0

I'm currently trying to make predictions for the next months worth of business days for stock prices pulled from Quandl, I got this idea from a tutorial on pythonprogramming.net (which heavily influences the structure of the code here), however when I attempt to print the predictions I feel as though it's making predictions on the wrong column in the data frame due to it always predicting an initial massive drop in stock price.

df = quandl.get("GOOG/FRA_BHP1", authtoken=MyAuthToken)
df = df.drop(['Open', 'High', 'Low', 'Volume'], axis=1)
print(df.tail())

forecast_col = 'Close'
df.fillna(value=-99999, inplace=True)
forecast_out = int(22)
df['label'] = df[forecast_col].shift(-forecast_out)
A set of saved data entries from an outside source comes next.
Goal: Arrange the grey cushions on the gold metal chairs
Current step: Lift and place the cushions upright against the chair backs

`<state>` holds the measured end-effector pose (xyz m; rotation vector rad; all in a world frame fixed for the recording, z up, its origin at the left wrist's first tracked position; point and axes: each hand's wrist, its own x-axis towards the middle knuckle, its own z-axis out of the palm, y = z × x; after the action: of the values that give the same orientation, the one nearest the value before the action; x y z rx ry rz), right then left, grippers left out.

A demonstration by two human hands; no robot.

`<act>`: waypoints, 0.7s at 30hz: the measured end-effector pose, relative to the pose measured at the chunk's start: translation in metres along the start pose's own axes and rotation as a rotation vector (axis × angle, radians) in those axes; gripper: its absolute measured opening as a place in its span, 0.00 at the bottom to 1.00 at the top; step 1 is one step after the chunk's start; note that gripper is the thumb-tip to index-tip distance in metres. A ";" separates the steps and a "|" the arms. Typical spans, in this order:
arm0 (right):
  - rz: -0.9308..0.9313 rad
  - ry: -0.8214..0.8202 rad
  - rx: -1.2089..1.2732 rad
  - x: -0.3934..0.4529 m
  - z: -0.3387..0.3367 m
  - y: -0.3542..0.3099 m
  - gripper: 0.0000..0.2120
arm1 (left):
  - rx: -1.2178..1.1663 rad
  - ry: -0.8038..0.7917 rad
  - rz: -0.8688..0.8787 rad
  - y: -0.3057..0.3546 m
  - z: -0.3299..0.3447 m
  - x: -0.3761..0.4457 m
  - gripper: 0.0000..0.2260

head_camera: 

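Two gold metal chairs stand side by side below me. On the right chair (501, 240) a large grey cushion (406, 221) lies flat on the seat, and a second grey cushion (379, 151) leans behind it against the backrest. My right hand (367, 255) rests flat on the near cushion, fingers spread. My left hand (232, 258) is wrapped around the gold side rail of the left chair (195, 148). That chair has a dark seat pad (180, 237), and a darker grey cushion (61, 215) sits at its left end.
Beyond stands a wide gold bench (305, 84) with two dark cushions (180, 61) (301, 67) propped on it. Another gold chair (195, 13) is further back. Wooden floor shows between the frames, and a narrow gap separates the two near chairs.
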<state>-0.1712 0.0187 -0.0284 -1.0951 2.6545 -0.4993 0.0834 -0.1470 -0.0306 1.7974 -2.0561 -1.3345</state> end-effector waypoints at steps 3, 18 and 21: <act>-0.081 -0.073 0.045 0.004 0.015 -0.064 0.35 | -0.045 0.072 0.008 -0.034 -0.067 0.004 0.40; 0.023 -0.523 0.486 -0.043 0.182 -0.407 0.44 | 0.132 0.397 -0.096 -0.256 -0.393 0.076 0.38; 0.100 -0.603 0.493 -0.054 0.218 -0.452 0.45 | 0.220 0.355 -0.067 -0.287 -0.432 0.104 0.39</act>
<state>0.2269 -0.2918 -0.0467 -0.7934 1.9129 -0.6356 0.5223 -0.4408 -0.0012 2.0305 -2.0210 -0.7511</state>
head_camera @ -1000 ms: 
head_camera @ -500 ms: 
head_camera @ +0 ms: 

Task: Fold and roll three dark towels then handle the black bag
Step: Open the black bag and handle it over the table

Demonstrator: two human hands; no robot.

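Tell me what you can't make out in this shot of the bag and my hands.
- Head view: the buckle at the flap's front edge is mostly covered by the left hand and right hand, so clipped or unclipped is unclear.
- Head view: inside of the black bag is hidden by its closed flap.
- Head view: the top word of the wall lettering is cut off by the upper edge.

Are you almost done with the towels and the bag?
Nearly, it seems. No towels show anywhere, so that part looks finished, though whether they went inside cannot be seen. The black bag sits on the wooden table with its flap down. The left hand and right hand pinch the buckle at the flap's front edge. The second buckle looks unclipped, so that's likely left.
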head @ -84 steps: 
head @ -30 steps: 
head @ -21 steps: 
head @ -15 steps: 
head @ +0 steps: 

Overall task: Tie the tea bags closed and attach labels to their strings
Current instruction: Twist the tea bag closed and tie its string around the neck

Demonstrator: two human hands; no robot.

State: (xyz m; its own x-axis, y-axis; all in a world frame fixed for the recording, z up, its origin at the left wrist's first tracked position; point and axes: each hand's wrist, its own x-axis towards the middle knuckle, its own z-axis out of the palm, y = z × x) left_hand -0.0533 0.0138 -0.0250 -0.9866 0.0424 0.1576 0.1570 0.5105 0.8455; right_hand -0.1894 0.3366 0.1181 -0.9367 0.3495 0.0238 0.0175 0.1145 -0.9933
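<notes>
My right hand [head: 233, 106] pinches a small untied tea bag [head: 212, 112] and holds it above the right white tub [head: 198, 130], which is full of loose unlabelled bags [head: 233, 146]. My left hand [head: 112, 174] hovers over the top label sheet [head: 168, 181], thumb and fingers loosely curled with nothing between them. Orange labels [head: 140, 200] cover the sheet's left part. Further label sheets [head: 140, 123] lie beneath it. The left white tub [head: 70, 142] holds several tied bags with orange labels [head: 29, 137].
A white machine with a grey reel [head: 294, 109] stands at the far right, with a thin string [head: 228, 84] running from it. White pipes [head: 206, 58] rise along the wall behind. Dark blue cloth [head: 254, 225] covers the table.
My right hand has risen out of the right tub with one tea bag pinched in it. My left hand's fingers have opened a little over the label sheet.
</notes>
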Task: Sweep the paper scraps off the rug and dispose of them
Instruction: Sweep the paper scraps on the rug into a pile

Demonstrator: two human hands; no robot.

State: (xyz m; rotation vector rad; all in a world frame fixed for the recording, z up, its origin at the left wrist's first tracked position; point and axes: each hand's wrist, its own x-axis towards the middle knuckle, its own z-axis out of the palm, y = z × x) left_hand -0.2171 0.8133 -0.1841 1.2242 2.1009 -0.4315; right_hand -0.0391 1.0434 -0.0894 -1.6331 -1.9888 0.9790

X = np.array(df.drop(['label'], 1))
X = preprocessing.scale(X)
X_lately = X[-forecast_out:]
X = X[:-forecast_out]

df.dropna(inplace=True)

y = np.array(df['label'])    

X_train, X_test, y_train, y_test = cross_validation.train_test_split(X, y, test_size=0.2)

clf = SGDRegressor()
clf.fit(X_train, y_train)
confidence = clf.score(X_test, y_test)
forecast_set = clf.predict(X_lately)
confidence = np.round(confidence, 2)

print(forecast_set, confidence, forecast_out)
print(df)

I initially felt that this was happening due to the index being dates and times as the shift seems to have removed the end of the data instead of the beginning, but now I am unsure on the problem or how to fix this.

Thank you so much for any replies or suggestions, I appreciate any help you are willing to give me :)

edit: I feel I should be more specific on what i believe the problem is, the last 22 items in the data frame are being removed in the 'Close' column instead of the beginning 22 items, and due to this the predictions are being made based off of month old data. Hence i feel that it should be predicting on the labels column instead of the 'Close' column.

  • I'm not exactly sure what you're trying to do here; from what you've written, it seems you're trying to predict the price of GOOG in 22 days, given the current price of the stock. Is this correct? – apnorton Jan 27 '17 at 05:45
  • Sort of, I'm predicting BHP stocks for the next 22 business days from data from google finance on quandl :) – Connor McCluskey Jan 27 '17 at 09:00

0 Answers0